Because it's far from just heating elements. Simply dunking to steep won't work reliably either. You'll need some way to replace the steep water, as well as aerate it. I have two pumps for this.
In germination, you need to manage, measure and control:
- Temperature (multiple probes)
- Humidity (a very expensive sensor)
- CO2 levels (a very expensive sensor)
- Grain turning (limit switches, encoders, servo motors)
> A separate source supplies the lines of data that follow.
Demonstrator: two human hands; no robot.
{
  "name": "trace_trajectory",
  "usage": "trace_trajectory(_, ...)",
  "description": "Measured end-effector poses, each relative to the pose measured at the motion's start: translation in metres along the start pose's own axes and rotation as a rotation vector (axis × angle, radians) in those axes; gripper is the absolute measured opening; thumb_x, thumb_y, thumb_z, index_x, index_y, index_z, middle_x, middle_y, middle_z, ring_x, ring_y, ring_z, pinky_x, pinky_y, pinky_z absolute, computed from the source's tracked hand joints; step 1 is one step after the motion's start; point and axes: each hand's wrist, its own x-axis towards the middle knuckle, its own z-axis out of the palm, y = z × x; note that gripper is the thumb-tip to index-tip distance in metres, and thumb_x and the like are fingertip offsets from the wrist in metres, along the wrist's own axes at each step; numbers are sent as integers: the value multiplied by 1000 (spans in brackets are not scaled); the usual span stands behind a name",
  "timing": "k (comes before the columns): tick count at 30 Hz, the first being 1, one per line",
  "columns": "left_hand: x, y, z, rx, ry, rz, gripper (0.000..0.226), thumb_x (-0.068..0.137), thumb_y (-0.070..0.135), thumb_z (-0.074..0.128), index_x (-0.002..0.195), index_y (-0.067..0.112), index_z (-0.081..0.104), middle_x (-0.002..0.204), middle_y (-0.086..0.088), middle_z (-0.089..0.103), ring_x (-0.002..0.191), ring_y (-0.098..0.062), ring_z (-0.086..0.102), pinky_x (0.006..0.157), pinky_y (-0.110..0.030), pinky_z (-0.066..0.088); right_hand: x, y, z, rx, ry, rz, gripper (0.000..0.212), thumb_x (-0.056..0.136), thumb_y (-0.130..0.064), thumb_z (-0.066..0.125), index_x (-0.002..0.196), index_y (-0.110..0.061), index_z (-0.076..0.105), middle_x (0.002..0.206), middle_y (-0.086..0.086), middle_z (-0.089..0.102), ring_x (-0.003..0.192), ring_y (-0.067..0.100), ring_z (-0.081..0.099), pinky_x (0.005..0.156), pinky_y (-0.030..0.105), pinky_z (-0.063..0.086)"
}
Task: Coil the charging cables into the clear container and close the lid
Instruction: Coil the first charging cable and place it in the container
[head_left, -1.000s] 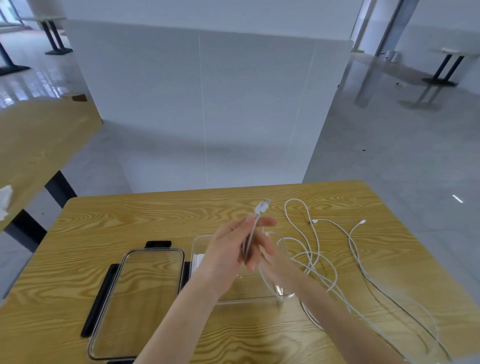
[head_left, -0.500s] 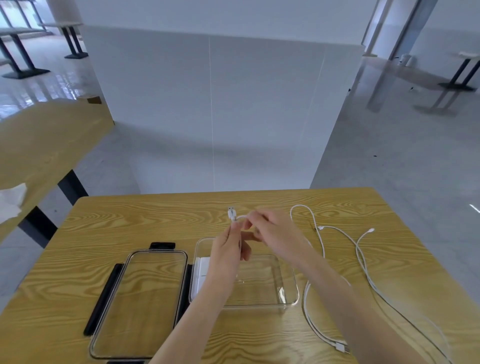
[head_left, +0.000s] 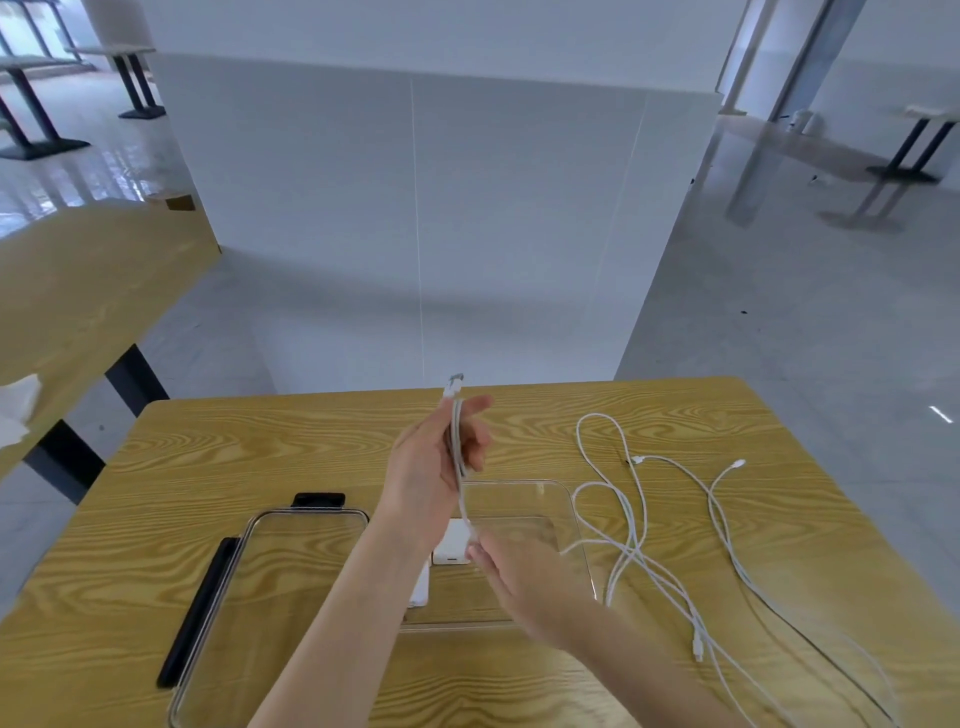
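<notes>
My left hand (head_left: 431, 467) is raised above the clear container (head_left: 576, 514) and grips folded loops of a white charging cable (head_left: 457, 441), whose USB plug sticks up past the fingertips. The same cable runs down to my right hand (head_left: 519, 577), which pinches it low over the container. More loose white cable (head_left: 639, 540) lies tangled on the table to the right, its connectors spread out. A white charger block (head_left: 452, 543) sits inside the container at its left end. The clear lid (head_left: 291, 587) with black clasps lies flat to the left.
The work surface is a wood-grain table (head_left: 260, 441). A white partition wall (head_left: 415, 208) stands just beyond its far edge. Another wooden table (head_left: 78, 291) with a white tissue on it stands at the left.
My hands were together near the plug half a second ago. Since then my right hand has slid down along the cable toward the container, and my left hand has lifted with the loops.
</notes>
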Motion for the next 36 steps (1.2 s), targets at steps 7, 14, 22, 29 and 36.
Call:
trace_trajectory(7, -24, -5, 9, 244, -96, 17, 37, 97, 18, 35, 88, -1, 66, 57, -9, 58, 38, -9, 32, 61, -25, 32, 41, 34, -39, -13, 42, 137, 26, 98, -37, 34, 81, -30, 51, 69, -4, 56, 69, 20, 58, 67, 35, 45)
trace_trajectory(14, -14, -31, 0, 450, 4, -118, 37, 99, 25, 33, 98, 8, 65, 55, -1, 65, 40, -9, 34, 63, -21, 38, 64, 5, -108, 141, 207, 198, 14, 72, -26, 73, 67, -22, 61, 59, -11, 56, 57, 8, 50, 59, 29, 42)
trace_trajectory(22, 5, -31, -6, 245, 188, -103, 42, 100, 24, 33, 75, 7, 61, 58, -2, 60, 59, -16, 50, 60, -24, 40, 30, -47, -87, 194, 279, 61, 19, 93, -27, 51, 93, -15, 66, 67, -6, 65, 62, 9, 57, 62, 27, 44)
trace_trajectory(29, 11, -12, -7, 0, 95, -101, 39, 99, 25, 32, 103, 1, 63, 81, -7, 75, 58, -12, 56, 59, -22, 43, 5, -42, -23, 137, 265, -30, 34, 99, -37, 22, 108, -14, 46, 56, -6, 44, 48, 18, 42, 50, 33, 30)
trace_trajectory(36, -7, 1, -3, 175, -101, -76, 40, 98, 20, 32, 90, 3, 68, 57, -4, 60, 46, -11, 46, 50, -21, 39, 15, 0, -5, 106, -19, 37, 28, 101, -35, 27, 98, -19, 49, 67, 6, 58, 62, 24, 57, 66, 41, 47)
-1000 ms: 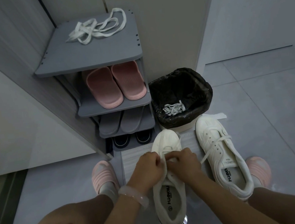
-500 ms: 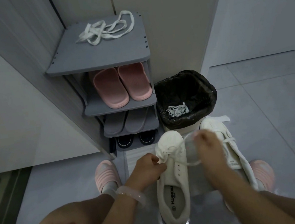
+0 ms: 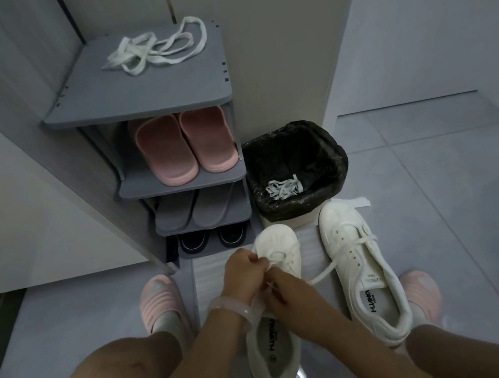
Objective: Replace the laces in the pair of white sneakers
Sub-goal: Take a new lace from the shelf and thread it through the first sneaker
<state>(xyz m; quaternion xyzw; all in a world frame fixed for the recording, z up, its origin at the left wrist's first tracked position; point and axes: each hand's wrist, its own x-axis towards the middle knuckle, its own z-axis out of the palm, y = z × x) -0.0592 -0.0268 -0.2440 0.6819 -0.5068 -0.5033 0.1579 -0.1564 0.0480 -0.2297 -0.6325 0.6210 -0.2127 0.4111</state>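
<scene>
Lacing the nearer white sneaker, with its partner barely started.

From my head camera, my left hand (image 3: 243, 272) and right hand (image 3: 289, 290) are both curled and pinching the white flat lace (image 3: 284, 255) over the eyelets of the white low-top sneaker (image 3: 277, 326) on the floor between my knees. The second white sneaker (image 3: 362, 272), just to its right, carries only a loose lace through its front holes. A discarded white lace (image 3: 284, 188) lies in the black-lined bin (image 3: 324, 145); spare white laces (image 3: 155, 48) wait on the grey shoe rack (image 3: 148, 88). I judge roughly half remains.
</scene>
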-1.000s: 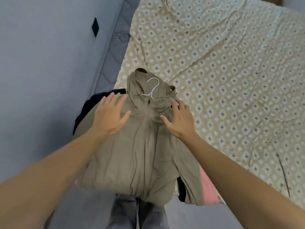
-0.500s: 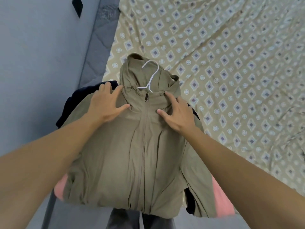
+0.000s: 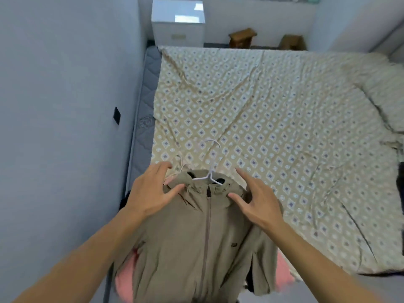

A batch takes a week, so unless you're gonna come in every few hours and turn the grain, or change out steep water etc, then it's all gotta be fully automated. This is not an easy thing to do cheaply on a small scale
The thing, to work climates other than European winter, would have to have air conditioning, numerous fans and all sorts. You need to trim the amount of air which is recirculated/fresh, so automatic dampers (air valves) are necessary - these are hugely expensive on a small scale.
Then you have kilning, which requires huge airflow and thusly a big fan and massive energy input. To make this remotely affordable to run, heat recovery is necessary.
You could make something that makes only pale malt, and poor pale malt at that, cheaply. But anything else that's remotely well-put together for retail sale would definitely be at least $2.5k.
I was confident it was a piece of piss too, until I started researching, designing and building, and the complexity kind of snowballed.